[ACTIVITY]:
Search the data below for the string "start". Extract every line that contains it.

[DATA]:

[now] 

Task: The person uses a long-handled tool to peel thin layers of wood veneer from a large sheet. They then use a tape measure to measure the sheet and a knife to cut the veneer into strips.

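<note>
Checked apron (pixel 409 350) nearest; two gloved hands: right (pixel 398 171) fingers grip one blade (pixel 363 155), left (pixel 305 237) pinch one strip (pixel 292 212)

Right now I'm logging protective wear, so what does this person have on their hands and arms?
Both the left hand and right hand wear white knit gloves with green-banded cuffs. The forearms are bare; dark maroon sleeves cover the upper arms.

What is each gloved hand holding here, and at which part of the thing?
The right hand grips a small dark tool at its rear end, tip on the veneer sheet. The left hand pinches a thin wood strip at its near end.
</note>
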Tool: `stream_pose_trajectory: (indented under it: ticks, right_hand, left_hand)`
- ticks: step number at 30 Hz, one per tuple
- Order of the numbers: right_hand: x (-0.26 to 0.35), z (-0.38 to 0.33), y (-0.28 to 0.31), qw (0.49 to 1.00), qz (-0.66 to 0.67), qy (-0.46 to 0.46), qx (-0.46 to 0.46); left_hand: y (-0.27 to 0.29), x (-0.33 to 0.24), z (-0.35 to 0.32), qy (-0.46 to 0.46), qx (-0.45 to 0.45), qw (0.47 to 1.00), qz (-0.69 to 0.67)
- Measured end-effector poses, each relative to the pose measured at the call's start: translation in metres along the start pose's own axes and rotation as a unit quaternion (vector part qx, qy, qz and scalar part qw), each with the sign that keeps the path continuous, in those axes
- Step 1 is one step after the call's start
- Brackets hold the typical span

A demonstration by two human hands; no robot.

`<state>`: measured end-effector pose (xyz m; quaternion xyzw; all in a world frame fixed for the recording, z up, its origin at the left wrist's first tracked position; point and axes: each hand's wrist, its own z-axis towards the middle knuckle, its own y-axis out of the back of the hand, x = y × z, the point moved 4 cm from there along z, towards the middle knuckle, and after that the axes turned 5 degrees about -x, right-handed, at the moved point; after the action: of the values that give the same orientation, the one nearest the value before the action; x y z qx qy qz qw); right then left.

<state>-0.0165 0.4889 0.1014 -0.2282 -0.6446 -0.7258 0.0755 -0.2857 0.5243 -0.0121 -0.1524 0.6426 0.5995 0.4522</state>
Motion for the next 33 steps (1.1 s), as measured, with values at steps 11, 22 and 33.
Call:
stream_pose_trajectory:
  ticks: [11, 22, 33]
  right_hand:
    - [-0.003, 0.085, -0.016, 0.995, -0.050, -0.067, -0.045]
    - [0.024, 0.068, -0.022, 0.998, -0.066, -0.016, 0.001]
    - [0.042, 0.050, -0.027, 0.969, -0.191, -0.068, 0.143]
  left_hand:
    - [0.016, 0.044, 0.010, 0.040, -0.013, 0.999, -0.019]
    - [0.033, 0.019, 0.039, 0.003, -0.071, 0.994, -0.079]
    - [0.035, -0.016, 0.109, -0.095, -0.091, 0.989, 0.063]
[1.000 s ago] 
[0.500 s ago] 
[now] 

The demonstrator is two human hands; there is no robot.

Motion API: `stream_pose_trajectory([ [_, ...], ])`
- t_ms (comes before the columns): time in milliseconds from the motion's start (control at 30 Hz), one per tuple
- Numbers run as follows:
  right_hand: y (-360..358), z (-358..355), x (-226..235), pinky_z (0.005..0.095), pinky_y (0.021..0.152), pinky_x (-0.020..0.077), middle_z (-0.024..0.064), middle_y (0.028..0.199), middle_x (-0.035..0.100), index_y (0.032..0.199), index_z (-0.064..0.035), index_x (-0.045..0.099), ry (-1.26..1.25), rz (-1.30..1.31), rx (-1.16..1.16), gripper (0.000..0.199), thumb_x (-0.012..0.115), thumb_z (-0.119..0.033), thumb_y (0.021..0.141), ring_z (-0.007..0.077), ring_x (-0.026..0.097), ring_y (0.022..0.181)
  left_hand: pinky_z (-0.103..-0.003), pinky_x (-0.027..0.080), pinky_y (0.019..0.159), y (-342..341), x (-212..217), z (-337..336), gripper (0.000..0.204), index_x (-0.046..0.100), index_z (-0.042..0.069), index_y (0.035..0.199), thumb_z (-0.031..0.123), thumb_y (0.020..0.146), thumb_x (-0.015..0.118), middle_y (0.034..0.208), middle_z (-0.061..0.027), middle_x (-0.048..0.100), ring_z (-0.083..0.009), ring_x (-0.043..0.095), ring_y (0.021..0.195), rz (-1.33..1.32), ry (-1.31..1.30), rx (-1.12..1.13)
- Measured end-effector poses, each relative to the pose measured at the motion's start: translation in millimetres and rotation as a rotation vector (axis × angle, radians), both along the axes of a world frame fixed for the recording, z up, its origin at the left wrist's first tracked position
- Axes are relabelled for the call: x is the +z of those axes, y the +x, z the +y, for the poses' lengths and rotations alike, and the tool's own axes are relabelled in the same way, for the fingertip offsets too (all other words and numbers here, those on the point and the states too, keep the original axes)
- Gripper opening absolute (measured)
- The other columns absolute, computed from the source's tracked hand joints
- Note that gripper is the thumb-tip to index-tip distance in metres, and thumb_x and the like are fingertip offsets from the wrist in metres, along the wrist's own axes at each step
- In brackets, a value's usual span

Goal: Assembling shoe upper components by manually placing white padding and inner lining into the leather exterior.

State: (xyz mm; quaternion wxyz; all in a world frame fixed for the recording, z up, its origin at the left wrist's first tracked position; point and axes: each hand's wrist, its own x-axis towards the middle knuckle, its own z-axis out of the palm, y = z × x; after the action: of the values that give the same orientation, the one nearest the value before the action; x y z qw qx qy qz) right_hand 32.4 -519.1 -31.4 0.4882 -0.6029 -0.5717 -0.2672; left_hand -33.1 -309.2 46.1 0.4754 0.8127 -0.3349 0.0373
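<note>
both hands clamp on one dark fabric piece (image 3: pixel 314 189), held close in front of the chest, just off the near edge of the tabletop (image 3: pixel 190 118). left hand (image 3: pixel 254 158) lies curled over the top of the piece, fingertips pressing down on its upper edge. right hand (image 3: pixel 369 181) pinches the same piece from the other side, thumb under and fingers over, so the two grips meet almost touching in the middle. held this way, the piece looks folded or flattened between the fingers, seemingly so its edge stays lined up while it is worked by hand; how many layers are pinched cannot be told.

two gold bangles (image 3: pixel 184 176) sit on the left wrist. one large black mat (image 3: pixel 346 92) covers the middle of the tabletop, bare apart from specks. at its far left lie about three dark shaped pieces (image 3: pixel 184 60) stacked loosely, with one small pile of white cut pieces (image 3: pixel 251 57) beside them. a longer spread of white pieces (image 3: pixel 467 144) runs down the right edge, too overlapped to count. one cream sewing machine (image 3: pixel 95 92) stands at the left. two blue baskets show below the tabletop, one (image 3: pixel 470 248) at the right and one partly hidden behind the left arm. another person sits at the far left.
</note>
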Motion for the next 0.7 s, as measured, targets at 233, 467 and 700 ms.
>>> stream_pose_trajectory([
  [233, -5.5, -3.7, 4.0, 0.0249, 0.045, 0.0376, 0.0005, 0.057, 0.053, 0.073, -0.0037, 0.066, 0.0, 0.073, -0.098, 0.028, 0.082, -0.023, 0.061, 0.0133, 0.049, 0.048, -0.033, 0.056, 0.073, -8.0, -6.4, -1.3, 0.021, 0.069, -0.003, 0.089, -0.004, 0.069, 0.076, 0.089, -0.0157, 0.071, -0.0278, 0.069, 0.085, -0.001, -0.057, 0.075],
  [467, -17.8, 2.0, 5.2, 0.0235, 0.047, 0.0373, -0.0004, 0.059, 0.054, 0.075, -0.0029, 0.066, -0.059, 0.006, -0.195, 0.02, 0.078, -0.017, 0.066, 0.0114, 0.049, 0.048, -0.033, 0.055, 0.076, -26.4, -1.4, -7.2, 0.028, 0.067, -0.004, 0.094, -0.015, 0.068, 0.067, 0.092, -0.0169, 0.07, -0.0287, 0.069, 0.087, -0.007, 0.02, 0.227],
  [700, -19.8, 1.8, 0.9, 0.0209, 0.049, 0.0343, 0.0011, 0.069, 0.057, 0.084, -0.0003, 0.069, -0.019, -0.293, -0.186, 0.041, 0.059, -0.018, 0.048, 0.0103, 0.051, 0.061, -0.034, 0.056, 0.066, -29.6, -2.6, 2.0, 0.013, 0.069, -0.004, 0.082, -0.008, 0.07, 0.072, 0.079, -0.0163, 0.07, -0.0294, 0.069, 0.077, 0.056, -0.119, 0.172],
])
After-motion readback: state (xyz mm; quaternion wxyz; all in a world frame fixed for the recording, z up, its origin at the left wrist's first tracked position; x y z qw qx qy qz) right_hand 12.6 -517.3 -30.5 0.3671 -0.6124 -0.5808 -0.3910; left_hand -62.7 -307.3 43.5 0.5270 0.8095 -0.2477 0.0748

[WORKED SOLUTION]:
- Measured end-effector poses, each relative to the pose measured at the call's start: translation in metres along the start pose's own axes and rotation as a unit quaternion (vector part qx, qy, qz and scalar part qw), each with the sign that keeps the path continuous, in those axes
- Step 1 is one step after the call's start
- t_ms (comes before the columns): time in milliseconds from the motion's start (control at 30 Hz), one per tuple
- Measured end-effector poses, each relative to the pose measured at the motion's start: translation in millimetres and rotation as a rotation vector (axis × angle, radians), both along the axes of a world frame fixed for the recording, z up, its origin at the left wrist's first tracked position

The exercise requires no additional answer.